### Source data
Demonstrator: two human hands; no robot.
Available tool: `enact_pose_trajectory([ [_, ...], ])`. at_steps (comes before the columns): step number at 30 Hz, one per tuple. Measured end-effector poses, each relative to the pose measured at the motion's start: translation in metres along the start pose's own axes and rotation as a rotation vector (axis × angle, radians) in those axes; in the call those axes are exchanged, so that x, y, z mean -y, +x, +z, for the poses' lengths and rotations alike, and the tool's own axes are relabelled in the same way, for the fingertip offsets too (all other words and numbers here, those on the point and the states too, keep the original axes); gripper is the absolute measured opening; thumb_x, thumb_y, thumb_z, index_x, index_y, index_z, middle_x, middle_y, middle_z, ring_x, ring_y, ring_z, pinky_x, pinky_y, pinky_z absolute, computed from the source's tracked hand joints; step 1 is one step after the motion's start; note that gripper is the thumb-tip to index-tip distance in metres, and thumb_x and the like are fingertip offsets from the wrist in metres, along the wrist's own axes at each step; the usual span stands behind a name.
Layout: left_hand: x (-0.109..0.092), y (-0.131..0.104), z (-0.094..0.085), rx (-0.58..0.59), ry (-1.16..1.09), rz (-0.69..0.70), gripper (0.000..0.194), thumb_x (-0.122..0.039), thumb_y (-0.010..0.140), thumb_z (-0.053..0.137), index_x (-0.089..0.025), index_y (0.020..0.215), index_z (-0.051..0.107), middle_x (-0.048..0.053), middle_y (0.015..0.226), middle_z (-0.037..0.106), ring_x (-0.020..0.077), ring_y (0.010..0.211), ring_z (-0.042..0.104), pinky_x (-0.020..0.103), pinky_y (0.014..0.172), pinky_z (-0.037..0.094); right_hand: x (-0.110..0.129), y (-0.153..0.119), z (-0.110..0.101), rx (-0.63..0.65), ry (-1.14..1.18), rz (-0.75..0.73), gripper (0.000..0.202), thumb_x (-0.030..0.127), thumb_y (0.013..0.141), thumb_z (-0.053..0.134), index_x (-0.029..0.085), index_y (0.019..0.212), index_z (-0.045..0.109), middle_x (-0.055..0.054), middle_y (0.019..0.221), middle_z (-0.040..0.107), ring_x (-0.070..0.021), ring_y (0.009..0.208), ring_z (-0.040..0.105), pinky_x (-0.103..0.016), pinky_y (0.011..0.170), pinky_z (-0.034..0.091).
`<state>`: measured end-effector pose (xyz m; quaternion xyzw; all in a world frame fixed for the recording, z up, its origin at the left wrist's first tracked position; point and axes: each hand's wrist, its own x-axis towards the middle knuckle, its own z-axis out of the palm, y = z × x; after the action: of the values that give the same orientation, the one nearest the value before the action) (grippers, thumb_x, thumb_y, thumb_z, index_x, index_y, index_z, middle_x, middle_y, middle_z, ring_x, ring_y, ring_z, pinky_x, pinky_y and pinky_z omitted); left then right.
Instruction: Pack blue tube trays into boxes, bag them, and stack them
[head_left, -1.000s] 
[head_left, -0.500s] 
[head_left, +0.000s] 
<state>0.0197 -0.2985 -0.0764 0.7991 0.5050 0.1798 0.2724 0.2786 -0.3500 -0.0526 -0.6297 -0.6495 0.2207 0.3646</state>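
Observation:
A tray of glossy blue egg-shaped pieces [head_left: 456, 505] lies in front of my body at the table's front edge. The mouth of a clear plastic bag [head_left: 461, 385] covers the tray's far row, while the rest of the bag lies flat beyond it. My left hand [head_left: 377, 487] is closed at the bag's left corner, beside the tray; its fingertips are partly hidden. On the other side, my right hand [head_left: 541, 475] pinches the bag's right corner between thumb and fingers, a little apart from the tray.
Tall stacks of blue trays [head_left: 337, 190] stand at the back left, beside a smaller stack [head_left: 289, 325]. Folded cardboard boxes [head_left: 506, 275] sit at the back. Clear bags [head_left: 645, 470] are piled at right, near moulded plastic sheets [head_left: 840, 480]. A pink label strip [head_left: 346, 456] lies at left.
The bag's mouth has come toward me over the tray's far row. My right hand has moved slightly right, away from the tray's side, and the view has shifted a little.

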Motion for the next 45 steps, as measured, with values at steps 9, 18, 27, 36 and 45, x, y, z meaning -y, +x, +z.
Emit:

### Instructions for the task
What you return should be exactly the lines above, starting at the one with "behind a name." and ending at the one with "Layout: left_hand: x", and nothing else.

### Response to the task
Available tool: `enact_pose_trajectory([ [_, ...], ])`. at_steps (comes before the columns): step number at 30 Hz, one per tuple. Measured end-effector poses, each relative to the pose measured at the motion's start: translation in metres along the start pose's own axes and rotation as a rotation vector (axis × angle, radians) in those axes; in the call those axes are exchanged, so that x, y, z mean -y, +x, +z, for the poses' lengths and rotations alike, and the tool's own axes are relabelled in the same way, for the fingertip offsets too (all other words and numbers here, those on the point and the states too, keep the original axes); gripper is the absolute measured opening; thumb_x, thumb_y, thumb_z, index_x, index_y, index_z, middle_x, middle_y, middle_z, ring_x, ring_y, ring_z, pinky_x, pinky_y, pinky_z absolute, computed from the source's tracked hand joints; step 1 is one step after the motion's start; note that gripper is the thumb-tip to index-tip distance in metres, and thumb_x and the like are fingertip offsets from the wrist in metres, along the wrist's own axes at each step; the usual span stands behind a name.
Layout: left_hand: x (-0.109..0.092), y (-0.131..0.104), z (-0.094..0.085), rx (-0.58..0.59), ry (-1.16..1.09), rz (-0.69..0.70), gripper (0.000..0.194), thumb_x (-0.122..0.039), thumb_y (-0.010..0.140), thumb_z (-0.053..0.137), index_x (-0.089..0.025), index_y (0.020..0.215), index_z (-0.051..0.107), middle_x (-0.048..0.053), middle_y (0.015..0.226), middle_z (-0.037..0.106), ring_x (-0.020..0.077), ring_y (0.010..0.211), ring_z (-0.042..0.104), pinky_x (-0.020..0.103), pinky_y (0.014..0.172), pinky_z (-0.037..0.094); right_hand: x (-0.110..0.129), y (-0.153..0.119), z (-0.110..0.101), rx (-0.63..0.65), ry (-1.14..1.18), rz (-0.75..0.73), gripper (0.000..0.202), thumb_x (-0.030..0.127), thumb_y (0.013..0.141), thumb_z (-0.053..0.134), index_x (-0.029..0.085), index_y (0.019..0.212), index_z (-0.045..0.109), middle_x (-0.055..0.054), middle_y (0.019..0.221), middle_z (-0.040..0.107), ring_x (-0.070..0.021), ring_y (0.009..0.208), ring_z (-0.040..0.105), pinky_x (-0.103..0.016), pinky_y (0.011..0.170), pinky_z (-0.034..0.091).

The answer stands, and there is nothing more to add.